Michel Torres Corona, présentateur de l'émission d'État "Con Filo", a publié sur son mur de Facebook un extrait vidéo intitulé "CE QUE VOUS N'AVEZ PAS VU", dans lequel il s'en prend directement à Sandro Castro -petit-fils de Fidel Castro- pour ses déclarations lors d'une interview avec CNN, que le régime a empêché de diffuser à la télévision.
Le clip censuré répond à l'interview que Sandro Castro a accordée au journaliste Patrick Oppmann, de CNN, enregistrée dans son appartement à La Havane les 30 et 31 mars, dans laquelle l'influenceur havanais a critiqué Miguel Díaz-Canel et s'est déclaré ouvertement pro-capitaliste.
Dans le passage publié ce mercredi, Torres Corona utilise un langage acéré pour s'attaquer à ceux, comme Sandro Castro, qui critiquent le gouvernement depuis une position de privilège héréditaire.
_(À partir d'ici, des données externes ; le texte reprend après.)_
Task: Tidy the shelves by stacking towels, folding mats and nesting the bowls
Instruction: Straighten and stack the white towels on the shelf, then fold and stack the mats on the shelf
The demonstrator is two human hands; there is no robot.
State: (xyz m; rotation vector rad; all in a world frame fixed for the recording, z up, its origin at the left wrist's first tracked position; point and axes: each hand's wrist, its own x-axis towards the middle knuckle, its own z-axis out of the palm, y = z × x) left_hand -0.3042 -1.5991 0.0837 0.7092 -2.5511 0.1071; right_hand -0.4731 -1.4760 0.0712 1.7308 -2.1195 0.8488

Il est dérangeant de voir des personnes dont le seul mérite dans la vie est d'avoir été le spermatozoïde le plus rapide critiquer le gouvernement cubain à la légère et nier notre Constitution socialiste, approuvée par référendum populaire, tout en se comportant en capitalistes comme si cela était un jeu.
Le présentateur a également qualifié d'inacceptable "de plaisanter sur une visite au satrap qui étouffe Cuba", en référence aux déclarations de Sandro sur la possibilité d'un rapprochement avec l'administration Trump.
L'épisode de "Con Filo" qui a été diffusé mardi, intitulé "Il fait froid sans toi, Trump", s'est concentré exclusivement sur la moquerie des déclarations du président Donald Trump concernant Cuba et sur l'arrivée d'un pétrolier russe avec plus de 700 000 barils de pétrole, sans faire aucune mention de Sandro Castro ni de son entretien avec CNN.
Cette absence a déclenché une réaction massive parmi les téléspectateurs cubains, qui ont ignoré le sujet proposé par l'émission et ont exigé qu'il se prononce sur le petit-fils de Fidel.
« Pourquoi ne consacrent-ils pas une de leurs émissions à parler de l'interview de Sandro Castro ? Nous devons tout critiquer, n'est-ce pas ? », a écrit un internaute.
Un autre utilisateur a été plus direct : "Ils n'en parlent pas, ils savent où il est écrit DANGER", en référence aux limites que le régime impose même à sa propre propagande.
La perception généralisée est que "Con Filo" applique une double mesure : il attaque avec sarcasme les activistes, journalistes indépendants et créateurs de contenu critiques du gouvernement, mais reste silencieux face aux controverses impliquant des membres de l'élite castriste elle-même.
Dans son interview avec CNN, Sandro Castro a affirmé que la majorité des Cubains veut le capitalisme, pas le communisme, et a durement critiqué Díaz-Canel : "Pour moi, il ne fait pas du bon travail, parce que depuis un certain temps, il aurait dû faire énormément de choses qui n'ont pas été bien faites et qui aujourd'hui nous portent préjudice".
En publiant le fragment censuré sur son mur personnel, Torres Corona a laissé constater ce que le régime ne voulait pas que les Cubains voient, dans un geste qui met en lumière les tensions internes au sein de la propre machine de propagande de l'État.
Depuis mai 2025, des internautes signalent déjà ironiquement que "Con Filo" n'oserait jamais critiquer Sandro Castro.
Comme l'a résumé un utilisateur cubain sur les réseaux : "Sandrito a dit des choses pires que Anna Sofía Benítez Silvente et les gars d'El4tico et je le vois libre... alors vas-y, nous espérons un bon reportage."